**REQUIRED WORK:**
Without including any pictures, write out all the records word for word.

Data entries
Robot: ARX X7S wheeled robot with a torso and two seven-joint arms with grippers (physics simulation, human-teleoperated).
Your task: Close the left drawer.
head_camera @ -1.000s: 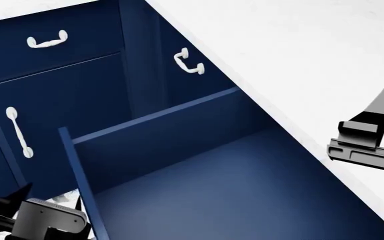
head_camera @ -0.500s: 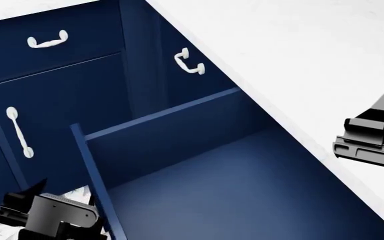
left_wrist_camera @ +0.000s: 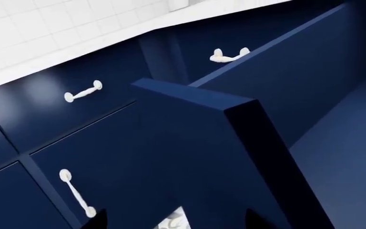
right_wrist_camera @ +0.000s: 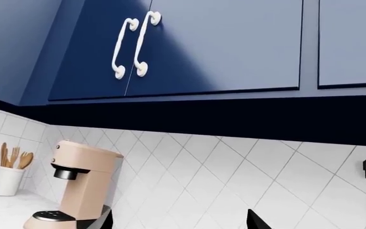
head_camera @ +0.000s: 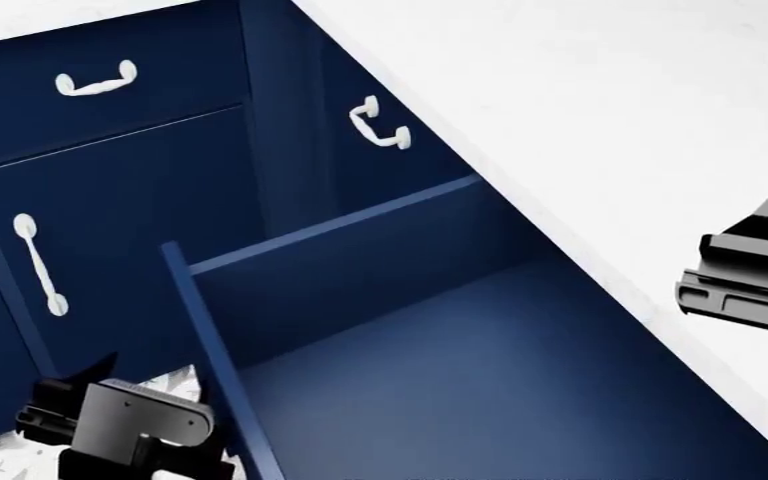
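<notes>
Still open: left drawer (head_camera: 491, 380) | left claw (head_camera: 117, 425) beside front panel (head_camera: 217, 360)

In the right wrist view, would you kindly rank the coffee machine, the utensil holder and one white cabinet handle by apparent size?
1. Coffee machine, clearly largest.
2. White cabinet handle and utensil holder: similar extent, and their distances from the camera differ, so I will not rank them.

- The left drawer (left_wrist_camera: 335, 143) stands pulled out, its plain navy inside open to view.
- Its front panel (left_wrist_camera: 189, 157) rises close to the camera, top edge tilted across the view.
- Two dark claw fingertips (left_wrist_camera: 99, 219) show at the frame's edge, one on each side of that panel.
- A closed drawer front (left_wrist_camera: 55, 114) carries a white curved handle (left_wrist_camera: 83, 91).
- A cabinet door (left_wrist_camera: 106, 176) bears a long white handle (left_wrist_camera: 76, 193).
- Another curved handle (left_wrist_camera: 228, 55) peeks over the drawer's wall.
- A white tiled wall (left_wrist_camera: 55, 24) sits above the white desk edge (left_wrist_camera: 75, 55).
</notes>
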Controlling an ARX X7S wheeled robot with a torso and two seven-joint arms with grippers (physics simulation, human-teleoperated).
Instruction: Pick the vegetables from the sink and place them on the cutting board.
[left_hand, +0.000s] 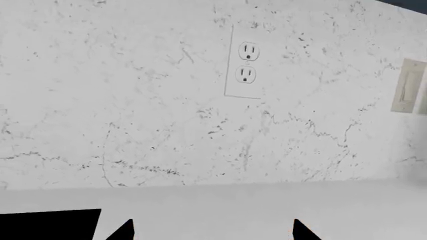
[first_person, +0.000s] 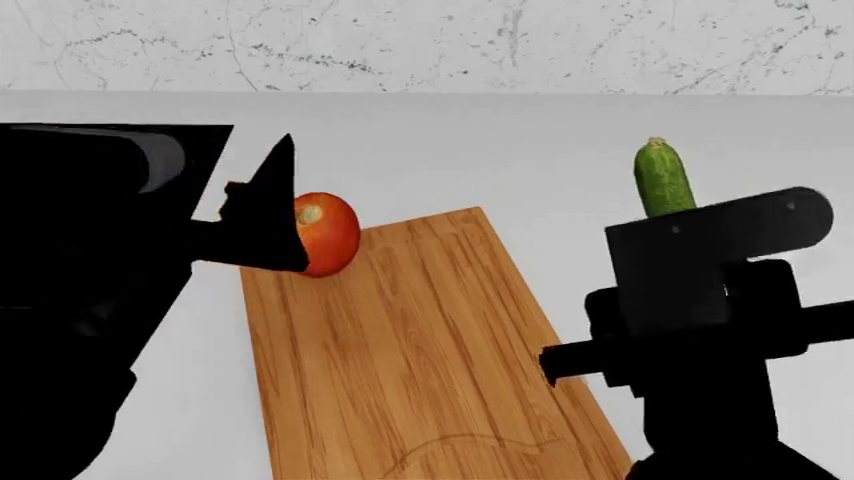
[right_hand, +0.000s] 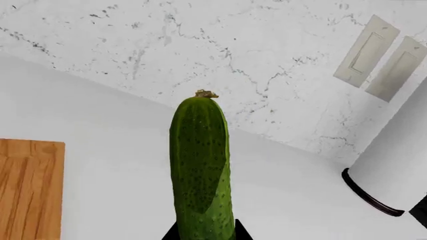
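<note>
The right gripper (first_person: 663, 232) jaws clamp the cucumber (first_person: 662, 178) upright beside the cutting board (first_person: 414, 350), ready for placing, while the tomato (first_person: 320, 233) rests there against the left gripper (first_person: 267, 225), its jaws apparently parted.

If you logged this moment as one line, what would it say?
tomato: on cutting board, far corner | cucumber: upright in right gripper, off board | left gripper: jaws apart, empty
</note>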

**EXPECTED ANSWER:**
Robot: ARX X7S wheeled robot with a torso and two seven-joint arms with grippers (physics simulation, human-teleoperated).
Your task: Close the left drawer.
head_camera @ -1.000s: 
head_camera @ -0.500s: 
left_wrist_camera @ +0.000s: 
right_wrist_camera @ +0.000s: 
head_camera @ +0.000s: 
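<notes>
Still open: left drawer (head_camera: 491, 380) | left claw (head_camera: 117, 425) beside front panel (head_camera: 217, 360)

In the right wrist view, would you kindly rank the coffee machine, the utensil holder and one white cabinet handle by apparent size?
1. Coffee machine, clearly largest.
2. White cabinet handle and utensil holder: similar extent, and their distances from the camera differ, so I will not rank them.

- The left drawer (left_wrist_camera: 335, 143) stands pulled out, its plain navy inside open to view.
- Its front panel (left_wrist_camera: 189, 157) rises close to the camera, top edge tilted across the view.
- Two dark claw fingertips (left_wrist_camera: 99, 219) show at the frame's edge, one on each side of that panel.
- A closed drawer front (left_wrist_camera: 55, 114) carries a white curved handle (left_wrist_camera: 83, 91).
- A cabinet door (left_wrist_camera: 106, 176) bears a long white handle (left_wrist_camera: 76, 193).
- Another curved handle (left_wrist_camera: 228, 55) peeks over the drawer's wall.
- A white tiled wall (left_wrist_camera: 55, 24) sits above the white desk edge (left_wrist_camera: 75, 55).
</notes>
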Controlling an ARX X7S wheeled robot with a torso and two seven-joint arms with grippers (physics simulation, human-teleoperated).
Instruction: Pick the vegetables from the sink and place them on the cutting board.
[left_hand, +0.000s] 
[first_person, +0.000s] 
[right_hand, +0.000s] 
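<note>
The right gripper (first_person: 663, 232) jaws clamp the cucumber (first_person: 662, 178) upright beside the cutting board (first_person: 414, 350), ready for placing, while the tomato (first_person: 320, 233) rests there against the left gripper (first_person: 267, 225), its jaws apparently parted.

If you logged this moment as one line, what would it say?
tomato: on cutting board, far corner | cucumber: upright in right gripper, off board | left gripper: jaws apart, empty
</note>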

Nothing more remains to be added to this answer.